- [TASK STATEMENT] Pull every line from the records that has the word "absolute" in it.
:: EXERCISE INPUT ::
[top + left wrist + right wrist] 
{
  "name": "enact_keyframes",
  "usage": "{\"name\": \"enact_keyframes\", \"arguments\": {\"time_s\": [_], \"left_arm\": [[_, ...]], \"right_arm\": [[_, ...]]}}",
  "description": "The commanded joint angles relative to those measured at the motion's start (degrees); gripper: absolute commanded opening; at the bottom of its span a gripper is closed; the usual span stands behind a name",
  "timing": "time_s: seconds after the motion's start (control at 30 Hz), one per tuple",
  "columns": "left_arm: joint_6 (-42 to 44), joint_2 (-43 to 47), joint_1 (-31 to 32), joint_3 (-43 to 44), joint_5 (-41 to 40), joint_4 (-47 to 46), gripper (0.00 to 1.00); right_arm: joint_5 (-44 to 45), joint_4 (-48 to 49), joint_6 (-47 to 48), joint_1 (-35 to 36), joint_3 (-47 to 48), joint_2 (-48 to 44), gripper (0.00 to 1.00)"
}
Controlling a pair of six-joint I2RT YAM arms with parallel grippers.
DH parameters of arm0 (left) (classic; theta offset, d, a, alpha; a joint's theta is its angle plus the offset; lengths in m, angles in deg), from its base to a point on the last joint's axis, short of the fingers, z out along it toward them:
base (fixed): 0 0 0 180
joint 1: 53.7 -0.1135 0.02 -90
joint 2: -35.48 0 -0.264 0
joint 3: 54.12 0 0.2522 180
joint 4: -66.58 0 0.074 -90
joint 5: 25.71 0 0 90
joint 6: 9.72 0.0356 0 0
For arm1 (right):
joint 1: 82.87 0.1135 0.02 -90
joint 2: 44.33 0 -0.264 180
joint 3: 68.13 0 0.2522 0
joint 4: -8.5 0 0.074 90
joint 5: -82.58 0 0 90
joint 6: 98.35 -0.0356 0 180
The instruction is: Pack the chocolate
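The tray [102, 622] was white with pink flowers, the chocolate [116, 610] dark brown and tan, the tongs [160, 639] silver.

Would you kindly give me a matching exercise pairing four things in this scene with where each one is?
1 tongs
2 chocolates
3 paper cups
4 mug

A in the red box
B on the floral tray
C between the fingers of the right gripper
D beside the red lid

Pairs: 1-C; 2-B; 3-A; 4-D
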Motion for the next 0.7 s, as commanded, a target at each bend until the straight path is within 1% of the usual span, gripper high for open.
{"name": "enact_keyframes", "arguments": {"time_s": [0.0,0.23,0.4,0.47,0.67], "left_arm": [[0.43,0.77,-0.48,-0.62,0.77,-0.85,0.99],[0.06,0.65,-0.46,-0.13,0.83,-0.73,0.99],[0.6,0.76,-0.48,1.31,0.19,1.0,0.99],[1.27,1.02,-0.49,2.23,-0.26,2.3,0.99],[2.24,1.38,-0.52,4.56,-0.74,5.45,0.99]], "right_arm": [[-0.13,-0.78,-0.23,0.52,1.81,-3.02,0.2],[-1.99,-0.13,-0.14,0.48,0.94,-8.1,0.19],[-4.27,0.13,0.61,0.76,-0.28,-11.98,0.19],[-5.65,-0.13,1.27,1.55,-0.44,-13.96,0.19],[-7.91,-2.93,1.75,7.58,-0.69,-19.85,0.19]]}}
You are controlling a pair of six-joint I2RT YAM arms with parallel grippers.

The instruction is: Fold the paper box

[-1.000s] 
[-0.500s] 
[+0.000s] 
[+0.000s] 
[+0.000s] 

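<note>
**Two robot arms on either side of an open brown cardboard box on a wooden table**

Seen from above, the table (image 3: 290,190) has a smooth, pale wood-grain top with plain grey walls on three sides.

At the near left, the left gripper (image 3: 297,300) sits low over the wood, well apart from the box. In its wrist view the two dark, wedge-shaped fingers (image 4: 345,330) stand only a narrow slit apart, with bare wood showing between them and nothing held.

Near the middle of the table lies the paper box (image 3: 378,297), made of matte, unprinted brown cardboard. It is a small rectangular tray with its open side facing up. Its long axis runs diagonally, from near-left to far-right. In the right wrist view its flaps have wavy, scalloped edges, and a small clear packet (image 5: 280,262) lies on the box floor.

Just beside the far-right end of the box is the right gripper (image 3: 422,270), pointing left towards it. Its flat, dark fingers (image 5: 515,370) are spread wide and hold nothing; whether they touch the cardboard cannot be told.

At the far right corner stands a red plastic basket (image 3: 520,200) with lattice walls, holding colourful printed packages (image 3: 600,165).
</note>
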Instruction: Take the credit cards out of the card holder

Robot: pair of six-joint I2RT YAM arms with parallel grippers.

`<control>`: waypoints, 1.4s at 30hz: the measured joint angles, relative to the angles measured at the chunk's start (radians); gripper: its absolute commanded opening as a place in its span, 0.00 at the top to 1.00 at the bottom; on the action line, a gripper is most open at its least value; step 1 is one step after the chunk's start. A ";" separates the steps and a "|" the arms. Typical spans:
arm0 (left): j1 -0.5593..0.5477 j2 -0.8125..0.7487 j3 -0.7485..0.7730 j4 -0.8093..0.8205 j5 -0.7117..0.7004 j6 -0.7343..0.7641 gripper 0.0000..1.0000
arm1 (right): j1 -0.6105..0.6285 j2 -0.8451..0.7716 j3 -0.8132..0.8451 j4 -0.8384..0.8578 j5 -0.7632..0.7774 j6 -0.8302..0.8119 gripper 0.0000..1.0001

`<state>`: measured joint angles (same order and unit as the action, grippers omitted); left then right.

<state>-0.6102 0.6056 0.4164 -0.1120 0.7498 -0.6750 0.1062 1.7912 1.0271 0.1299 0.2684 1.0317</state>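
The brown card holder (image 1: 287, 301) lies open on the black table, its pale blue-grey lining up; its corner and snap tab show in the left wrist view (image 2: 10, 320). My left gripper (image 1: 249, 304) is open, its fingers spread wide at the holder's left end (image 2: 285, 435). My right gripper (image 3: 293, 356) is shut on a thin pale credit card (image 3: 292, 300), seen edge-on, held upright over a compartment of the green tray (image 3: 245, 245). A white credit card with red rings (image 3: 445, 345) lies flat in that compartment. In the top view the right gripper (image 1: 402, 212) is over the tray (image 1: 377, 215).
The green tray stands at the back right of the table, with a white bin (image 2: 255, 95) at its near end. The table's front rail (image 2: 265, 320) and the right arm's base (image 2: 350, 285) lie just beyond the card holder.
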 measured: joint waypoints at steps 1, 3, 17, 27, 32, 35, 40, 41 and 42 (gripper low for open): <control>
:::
- [WRITTEN ANSWER]
  "description": "The commanded joint angles relative to those measured at the motion's start (degrees); gripper: absolute commanded opening; at the bottom of its span a gripper is closed; the usual span stands behind a name",
`<control>`: waypoints, 1.4s at 30hz: the measured joint angles, relative to the angles measured at the chunk's start (radians); gripper: its absolute commanded opening as a place in its span, 0.00 at the top to 1.00 at the bottom; on the action line, a gripper is most open at its least value; step 1 is one step after the chunk's start. A ";" separates the steps and a "|" the arms. Typical spans:

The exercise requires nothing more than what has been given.